::: DATA SEGMENT :::
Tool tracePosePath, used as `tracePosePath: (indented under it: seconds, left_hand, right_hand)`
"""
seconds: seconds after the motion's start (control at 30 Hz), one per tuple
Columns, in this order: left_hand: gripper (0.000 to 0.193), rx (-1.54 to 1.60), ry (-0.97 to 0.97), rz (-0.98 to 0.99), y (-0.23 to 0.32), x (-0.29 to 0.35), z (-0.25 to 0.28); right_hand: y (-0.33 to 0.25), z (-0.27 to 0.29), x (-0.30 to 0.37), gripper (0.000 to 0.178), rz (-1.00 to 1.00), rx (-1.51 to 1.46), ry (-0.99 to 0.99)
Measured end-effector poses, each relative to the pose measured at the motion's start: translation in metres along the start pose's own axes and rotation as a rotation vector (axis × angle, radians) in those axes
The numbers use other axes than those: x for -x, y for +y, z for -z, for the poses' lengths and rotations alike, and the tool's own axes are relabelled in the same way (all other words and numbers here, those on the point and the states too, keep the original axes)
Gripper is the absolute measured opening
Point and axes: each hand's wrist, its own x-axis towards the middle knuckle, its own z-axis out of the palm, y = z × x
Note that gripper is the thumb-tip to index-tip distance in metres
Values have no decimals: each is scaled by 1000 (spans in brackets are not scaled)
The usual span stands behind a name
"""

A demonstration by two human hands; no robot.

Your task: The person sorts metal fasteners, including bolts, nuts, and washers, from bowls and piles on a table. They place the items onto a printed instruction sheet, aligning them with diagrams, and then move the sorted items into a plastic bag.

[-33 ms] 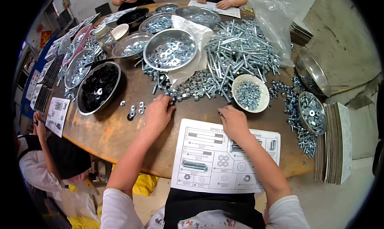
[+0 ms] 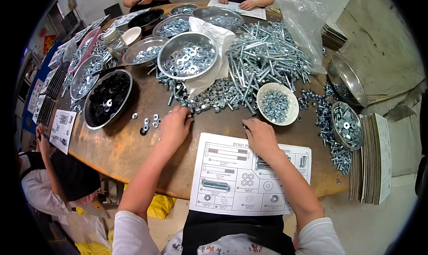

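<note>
Nuts (image 2: 211,96): silvery, loose, in a low heap mid-table (image 2: 111,152) against the near edge of the bolt pile (image 2: 267,54). I see the left hand (image 2: 174,126) at the heap's near left corner, fingers curled; whether they grasp a nut I cannot tell. Right hand (image 2: 261,137): fingers bent, tips just beyond the upper edge of the printed sheet (image 2: 240,166), a dark bit beside them; grasped or not, I cannot tell. The right forearm hides part of the sheet from me. Cream bowl (image 2: 295,104) of small metal parts stands just beyond the right hand. Farther left: steel bowl (image 2: 161,61) of washers, then a bowl (image 2: 130,90) of black washers. Clear bag (image 2: 305,28) beside the bolts.
</note>
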Motion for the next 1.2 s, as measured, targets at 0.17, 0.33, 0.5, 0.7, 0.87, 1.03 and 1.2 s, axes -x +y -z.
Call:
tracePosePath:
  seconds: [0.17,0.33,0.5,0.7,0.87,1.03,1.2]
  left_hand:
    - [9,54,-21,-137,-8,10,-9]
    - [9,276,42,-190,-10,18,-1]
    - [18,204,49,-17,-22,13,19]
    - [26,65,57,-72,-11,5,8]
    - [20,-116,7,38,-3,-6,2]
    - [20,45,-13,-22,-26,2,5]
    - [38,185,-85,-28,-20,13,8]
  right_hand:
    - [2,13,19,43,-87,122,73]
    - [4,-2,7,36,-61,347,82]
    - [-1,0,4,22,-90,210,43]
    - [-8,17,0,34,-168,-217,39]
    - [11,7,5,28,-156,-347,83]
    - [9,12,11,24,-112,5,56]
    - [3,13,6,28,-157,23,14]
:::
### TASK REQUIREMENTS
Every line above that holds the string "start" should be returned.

### EXPECTED ANSWER
seconds: seconds after the motion's start (control at 30 Hz), one per tuple
Measured end-effector poses, each relative to the pose measured at the motion's start: translation in metres along the start pose's own axes and rotation as a rotation vector (axis × angle, radians) in those axes

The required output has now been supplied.